=== Section Start ===

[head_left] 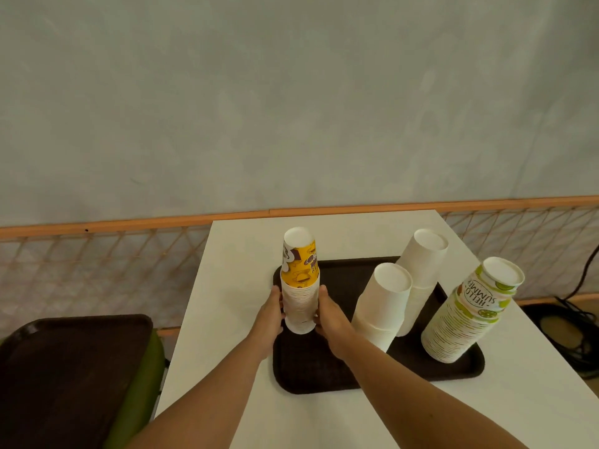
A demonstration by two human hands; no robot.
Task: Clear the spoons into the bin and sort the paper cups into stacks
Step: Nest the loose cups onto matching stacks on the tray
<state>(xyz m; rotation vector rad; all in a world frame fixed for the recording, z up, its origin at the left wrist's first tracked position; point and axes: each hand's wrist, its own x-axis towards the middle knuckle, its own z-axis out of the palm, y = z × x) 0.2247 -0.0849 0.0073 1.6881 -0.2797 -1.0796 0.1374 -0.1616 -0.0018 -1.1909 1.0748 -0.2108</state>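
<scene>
A tall upside-down stack of paper cups with a yellow printed cup on top [299, 280] stands on the left part of a dark brown tray [311, 367]. My left hand [270, 315] and my right hand [330, 315] hold its lower part from both sides. To the right on the tray stand two plain white stacks [384, 306] [421, 273], leaning against each other. A stack with a lime "Hello Summer" print [470, 312] stands on the tray's right end. No spoons or bin are in view.
The tray lies on a white table [227, 319] against a wall. A second dark tray [64, 367] rests on a green seat [142, 384] at the left. Black cables [577, 322] lie on the floor at the right.
</scene>
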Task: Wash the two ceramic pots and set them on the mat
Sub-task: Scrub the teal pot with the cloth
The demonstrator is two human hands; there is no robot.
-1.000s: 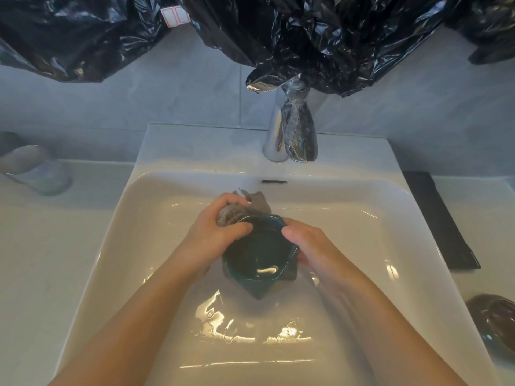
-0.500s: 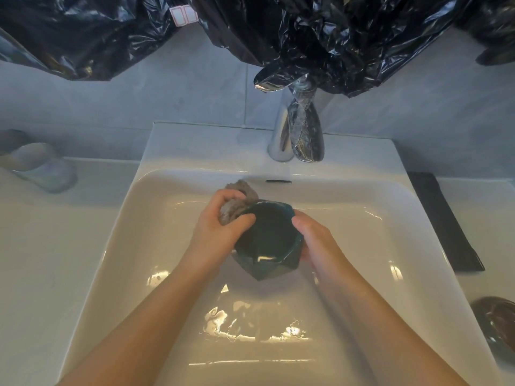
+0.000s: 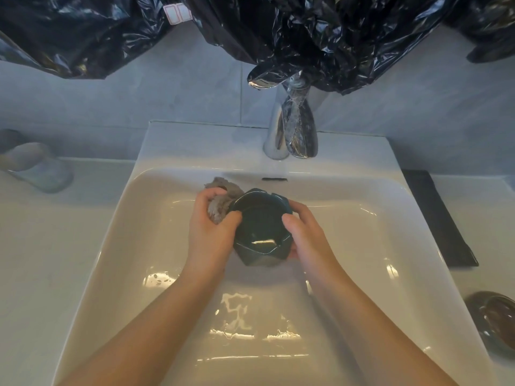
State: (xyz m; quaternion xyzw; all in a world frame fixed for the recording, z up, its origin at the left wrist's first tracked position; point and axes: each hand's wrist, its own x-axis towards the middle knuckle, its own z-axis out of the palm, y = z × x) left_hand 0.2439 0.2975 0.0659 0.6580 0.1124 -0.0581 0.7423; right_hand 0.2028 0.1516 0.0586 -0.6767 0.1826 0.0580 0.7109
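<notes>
You've got the dark teal pot [image 3: 260,227] down in the white basin [image 3: 125,246], tipped so its open mouth faces you. Its faceted sides and notched rim are wet, with a bright glint low inside. Your right hand [image 3: 303,232] grips its right wall, and your left hand [image 3: 211,227] presses a grey cloth [image 3: 220,203] against its left side. The second pot [image 3: 496,319], brown and glossy, sits far right, off the black mat [image 3: 437,218] and near its front end.

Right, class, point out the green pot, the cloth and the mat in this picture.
green pot [image 3: 259,218], head view, on its dark inner wall.
cloth [image 3: 220,208], head view, on the grey fold left of the pot's rim.
mat [image 3: 437,218], head view, on the middle of its black top.
</notes>
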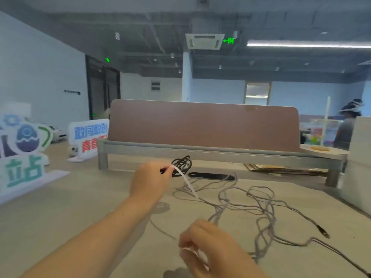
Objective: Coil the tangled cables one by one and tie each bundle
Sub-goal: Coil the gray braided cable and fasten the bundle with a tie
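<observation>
Black rubbery cable, wound into a small tight coil [181,164], hung in the air above the far side of the worktop [70,217] — our left grip [149,182] pinched it just where a white plastic tie [185,180] wrapped it, the tie's flat, stiff tail slanting down. Our right grip [212,247] sat low and near, fingers curled. Blur hid whether something pale lay between them, so we could not tell what it held.

Thin grey cable [261,209] sprawled in loose, crossing loops over the matte beige worktop, with one dark plug [323,231] out to the right.

Risks, as we judged them: so light a pinch could let the coil slip and spring open if the tie was not cinched — and dragging the grey loops by one end would likely tighten their knots.
</observation>
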Available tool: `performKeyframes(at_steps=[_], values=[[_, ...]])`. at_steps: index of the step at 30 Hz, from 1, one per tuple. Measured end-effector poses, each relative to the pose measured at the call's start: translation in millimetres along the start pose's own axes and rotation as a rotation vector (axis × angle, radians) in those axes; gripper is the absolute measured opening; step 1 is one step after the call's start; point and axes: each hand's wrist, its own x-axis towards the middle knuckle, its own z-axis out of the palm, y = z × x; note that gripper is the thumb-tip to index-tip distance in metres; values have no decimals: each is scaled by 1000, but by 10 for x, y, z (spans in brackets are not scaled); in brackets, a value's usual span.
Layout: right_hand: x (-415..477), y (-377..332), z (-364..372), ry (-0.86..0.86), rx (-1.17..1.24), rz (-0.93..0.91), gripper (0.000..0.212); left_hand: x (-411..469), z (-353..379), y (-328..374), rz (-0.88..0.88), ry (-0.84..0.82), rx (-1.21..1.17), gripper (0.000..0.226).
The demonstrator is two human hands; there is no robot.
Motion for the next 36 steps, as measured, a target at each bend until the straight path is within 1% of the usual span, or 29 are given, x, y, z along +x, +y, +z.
performKeyframes(at_steps=[1, 2, 3, 5, 7, 10, 11, 12, 14, 15, 17, 18, 19, 21, 22, 23, 24, 25, 26, 28, 30, 32, 34, 36], values=[[136, -138, 191, -59, -3, 1, 28, -10, -95, -176, -65, 41, -31, 28], [228, -223, 333, -116, -22, 34, 35, -11, -139, -269, -119, 107, -82, 25], [395, -310, 541, -139, -17, 73, 35, 12, -255, -440, -185, 196, -118, 23], [638, -298, 859, -98, -10, 208, 28, 66, -354, -718, -375, 363, -199, 24], [898, -127, 1183, -31, 10, 327, 31, 124, -383, -1162, -567, 463, -259, 27], [1163, 233, 1325, 162, 122, 602, 34, 111, -310, -1555, -745, 427, -246, 26], [1259, 341, 1356, 201, 146, 670, 35, 137, -272, -1614, -778, 396, -262, 25], [1352, 438, 1398, 217, 147, 698, 35, 167, -226, -1639, -777, 342, -283, 23], [1515, 569, 1479, 179, 121, 691, 37, 220, -112, -1609, -713, 206, -288, 21], [1561, 596, 1512, 141, 102, 680, 40, 227, -45, -1583, -643, 114, -240, 22], [1629, 634, 1559, 46, 60, 658, 42, 206, 69, -1506, -501, -91, -117, 37], [1654, 645, 1562, 22, 48, 650, 40, 192, 113, -1489, -469, -142, -79, 44], [1667, 635, 1541, 14, 59, 654, 39, 182, 135, -1478, -455, -166, -71, 46], [1648, 631, 1535, 23, 87, 650, 39, 173, 143, -1406, -484, -177, -75, 38], [1617, 594, 1507, 41, 99, 643, 36, 165, 126, -1354, -495, -160, -73, 32], [1579, 540, 1447, 72, 131, 649, 26, 150, 89, -1270, -480, -135, -82, 31], [1541, 478, 1374, 93, 148, 653, 13, 141, 44, -1181, -428, -94, -94, 40], [1505, 410, 1273, 116, 159, 658, 12, 132, -13, -1050, -343, -30, -111, 50], [1459, 353, 1141, 147, 174, 667, 17, 131, -56, -885, -234, 28, -132, 57], [1378, 264, 870, 220, 202, 668, 23, 115, -99, -497, -63, 73, -190, 59], [1246, 233, 546, 277, 214, 652, 30, 63, -24, -56, 19, 55, -269, 54], [1057, 264, 191, 368, 198, 586, 28, -10, 102, 394, 77, 11, -339, 51], [832, 393, -197, 507, 158, 541, 24, -91, 269, 780, 129, -38, -389, 50], [478, 629, -645, 658, 79, 558, 21, -215, 519, 1187, 179, -119, -410, 46]])
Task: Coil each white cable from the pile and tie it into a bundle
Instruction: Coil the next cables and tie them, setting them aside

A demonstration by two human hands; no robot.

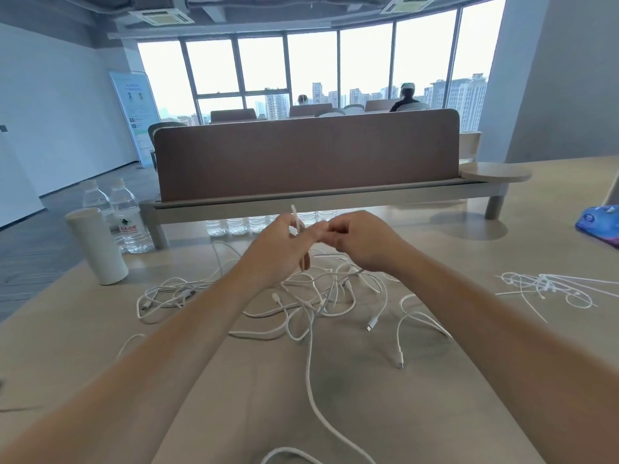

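Observation:
A tangled pile of white cables (311,296) lies on the beige table (234,396), with several connector ends showing. Both my hands are raised above the pile, close together. My left hand (281,244) grips a thin white piece, cable or tie, that sticks up past its fingers (294,216) and hangs below them. My right hand (358,239) has curled fingers and pinches something small and white beside the left fingers. One cable (310,373) trails from the pile toward me.
A heap of white cable ties (549,288) lies on the table at the right. A white cylindrical flask (97,246) and water bottles (125,216) stand at the left. A brown desk divider (308,159) rises behind. A blue packet (599,222) sits far right.

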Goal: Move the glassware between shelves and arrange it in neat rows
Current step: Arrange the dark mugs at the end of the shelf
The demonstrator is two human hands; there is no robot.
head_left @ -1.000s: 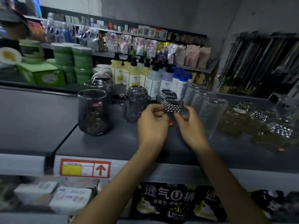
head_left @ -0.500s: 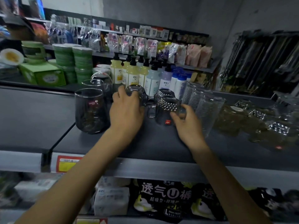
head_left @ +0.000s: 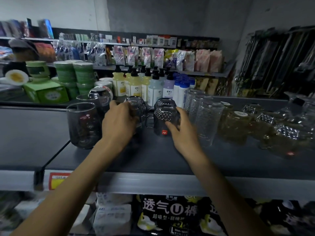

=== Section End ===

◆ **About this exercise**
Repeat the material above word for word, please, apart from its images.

◆ **Solution to this task**
[head_left] 
A demonstration by two human hands; no robot.
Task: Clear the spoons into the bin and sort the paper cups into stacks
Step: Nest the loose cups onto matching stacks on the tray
<state>(xyz m; rotation vector rad; all in a world frame fixed for the recording, z up, its origin at the left wrist's first tracked position; point and axes: each hand's wrist, its own x-axis towards the middle knuckle, its own z-axis out of the palm, y = z × x) 0.2247 -0.0849 0.0073 1.6881 -0.2797 -1.0796 0.1374 -0.1616 -0.0018 -1.1909 1.0748 -0.2108</state>
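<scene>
A tall upside-down stack of paper cups with a yellow printed cup on top [299, 280] stands on the left part of a dark brown tray [311, 367]. My left hand [270, 315] and my right hand [330, 315] hold its lower part from both sides. To the right on the tray stand two plain white stacks [384, 306] [421, 273], leaning against each other. A stack with a lime "Hello Summer" print [470, 312] stands on the tray's right end. No spoons or bin are in view.
The tray lies on a white table [227, 319] against a wall. A second dark tray [64, 367] rests on a green seat [142, 384] at the left. Black cables [577, 322] lie on the floor at the right.
</scene>
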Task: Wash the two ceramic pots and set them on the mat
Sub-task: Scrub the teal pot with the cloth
The demonstrator is two human hands; there is no robot.
-1.000s: 
-0.500s: 
+0.000s: 
State: (xyz m; quaternion xyzw; all in a world frame fixed for the recording, z up, its origin at the left wrist's first tracked position; point and axes: each hand's wrist, its own x-axis towards the middle knuckle, its own z-axis out of the palm, y = z × x) left_hand 0.2439 0.2975 0.0659 0.6580 0.1124 -0.0581 0.7423; right_hand 0.2028 0.1516 0.0586 -0.6767 0.1826 0.0580 0.7109
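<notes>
You've got the dark teal pot [image 3: 260,227] down in the white basin [image 3: 125,246], tipped so its open mouth faces you. Its faceted sides and notched rim are wet, with a bright glint low inside. Your right hand [image 3: 303,232] grips its right wall, and your left hand [image 3: 211,227] presses a grey cloth [image 3: 220,203] against its left side. The second pot [image 3: 496,319], brown and glossy, sits far right, off the black mat [image 3: 437,218] and near its front end.

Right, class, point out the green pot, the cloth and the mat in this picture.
green pot [image 3: 259,218], head view, on its dark inner wall.
cloth [image 3: 220,208], head view, on the grey fold left of the pot's rim.
mat [image 3: 437,218], head view, on the middle of its black top.
</notes>
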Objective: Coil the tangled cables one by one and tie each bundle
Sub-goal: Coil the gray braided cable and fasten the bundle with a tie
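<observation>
Black rubbery cable, wound into a small tight coil [181,164], hung in the air above the far side of the worktop [70,217] — our left grip [149,182] pinched it just where a white plastic tie [185,180] wrapped it, the tie's flat, stiff tail slanting down. Our right grip [212,247] sat low and near, fingers curled. Blur hid whether something pale lay between them, so we could not tell what it held.

Thin grey cable [261,209] sprawled in loose, crossing loops over the matte beige worktop, with one dark plug [323,231] out to the right.

Risks, as we judged them: so light a pinch could let the coil slip and spring open if the tie was not cinched — and dragging the grey loops by one end would likely tighten their knots.
</observation>
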Available tool: `performKeyframes(at_steps=[_], values=[[_, ...]])`. at_steps: index of the step at 30 Hz, from 1, one per tuple. Measured end-effector poses, each relative to the pose measured at the call's start: translation in millimetres along the start pose's own axes and rotation as a rotation vector (axis × angle, radians) in those axes; gripper is the absolute measured opening; step 1 is one step after the call's start; point and axes: each hand's wrist, its own x-axis towards the middle knuckle, its own z-axis out of the palm, y = z × x; note that gripper is the thumb-tip to index-tip distance in metres; values have no decimals: each is scaled by 1000, but by 10 for x, y, z (spans in brackets are not scaled); in brackets, a value's usual span.
Layout: right_hand: x (-415..477), y (-377..332), z (-364..372), ry (-0.86..0.86), rx (-1.17..1.24), rz (-0.93..0.91), gripper (0.000..0.212); left_hand: x (-411..469), z (-353..379), y (-328..374), rz (-0.88..0.88), ry (-0.84..0.82), rx (-1.21..1.17), gripper (0.000..0.226).
The demonstrator is two human hands; there is no robot.
Motion for the next 36 steps, as measured, a target at each bend until the straight path is within 1% of the usual span, or 29 are given, x, y, z along +x, +y, +z.
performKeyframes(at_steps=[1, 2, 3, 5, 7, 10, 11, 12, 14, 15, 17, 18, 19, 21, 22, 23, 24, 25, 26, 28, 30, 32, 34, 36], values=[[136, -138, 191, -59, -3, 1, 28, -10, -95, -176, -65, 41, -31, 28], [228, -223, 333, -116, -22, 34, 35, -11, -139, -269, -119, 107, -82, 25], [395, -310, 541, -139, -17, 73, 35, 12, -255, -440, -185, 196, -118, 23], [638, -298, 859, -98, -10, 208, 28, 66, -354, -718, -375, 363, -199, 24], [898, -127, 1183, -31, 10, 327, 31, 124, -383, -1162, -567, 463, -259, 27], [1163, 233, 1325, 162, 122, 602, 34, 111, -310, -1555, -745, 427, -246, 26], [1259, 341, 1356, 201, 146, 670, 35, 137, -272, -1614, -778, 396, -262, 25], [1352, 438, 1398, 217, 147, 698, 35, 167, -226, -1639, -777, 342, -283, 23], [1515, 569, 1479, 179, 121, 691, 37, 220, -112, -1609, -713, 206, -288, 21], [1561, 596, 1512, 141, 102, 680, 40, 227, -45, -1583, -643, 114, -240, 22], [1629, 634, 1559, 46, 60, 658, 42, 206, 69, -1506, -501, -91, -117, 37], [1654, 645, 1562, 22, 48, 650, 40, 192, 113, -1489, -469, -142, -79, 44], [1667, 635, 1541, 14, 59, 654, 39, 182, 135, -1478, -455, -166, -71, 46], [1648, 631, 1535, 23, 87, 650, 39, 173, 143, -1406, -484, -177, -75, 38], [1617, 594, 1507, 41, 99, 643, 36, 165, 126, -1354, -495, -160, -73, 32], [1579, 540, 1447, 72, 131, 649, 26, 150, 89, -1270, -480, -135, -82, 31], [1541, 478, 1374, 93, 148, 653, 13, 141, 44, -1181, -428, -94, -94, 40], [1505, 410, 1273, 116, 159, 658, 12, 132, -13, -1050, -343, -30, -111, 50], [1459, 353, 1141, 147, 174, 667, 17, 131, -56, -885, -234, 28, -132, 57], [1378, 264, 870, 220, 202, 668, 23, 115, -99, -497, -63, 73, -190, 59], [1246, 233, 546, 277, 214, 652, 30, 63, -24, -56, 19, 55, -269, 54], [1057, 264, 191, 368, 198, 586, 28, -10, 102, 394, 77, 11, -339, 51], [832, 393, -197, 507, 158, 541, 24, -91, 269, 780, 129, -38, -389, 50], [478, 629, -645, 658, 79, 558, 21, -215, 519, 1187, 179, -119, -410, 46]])
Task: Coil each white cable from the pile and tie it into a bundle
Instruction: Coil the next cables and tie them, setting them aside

A demonstration by two human hands; no robot.


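Observation:
A tangled pile of white cables (311,296) lies on the beige table (234,396), with several connector ends showing. Both my hands are raised above the pile, close together. My left hand (281,244) grips a thin white piece, cable or tie, that sticks up past its fingers (294,216) and hangs below them. My right hand (358,239) has curled fingers and pinches something small and white beside the left fingers. One cable (310,373) trails from the pile toward me.
A heap of white cable ties (549,288) lies on the table at the right. A white cylindrical flask (97,246) and water bottles (125,216) stand at the left. A brown desk divider (308,159) rises behind. A blue packet (599,222) sits far right.
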
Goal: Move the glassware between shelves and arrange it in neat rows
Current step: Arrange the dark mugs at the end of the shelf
The demonstrator is two human hands; there is no robot.
head_left @ -1.000s: 
head_left @ -0.500s: 
head_left @ +0.000s: 

That concludes the output for this exercise.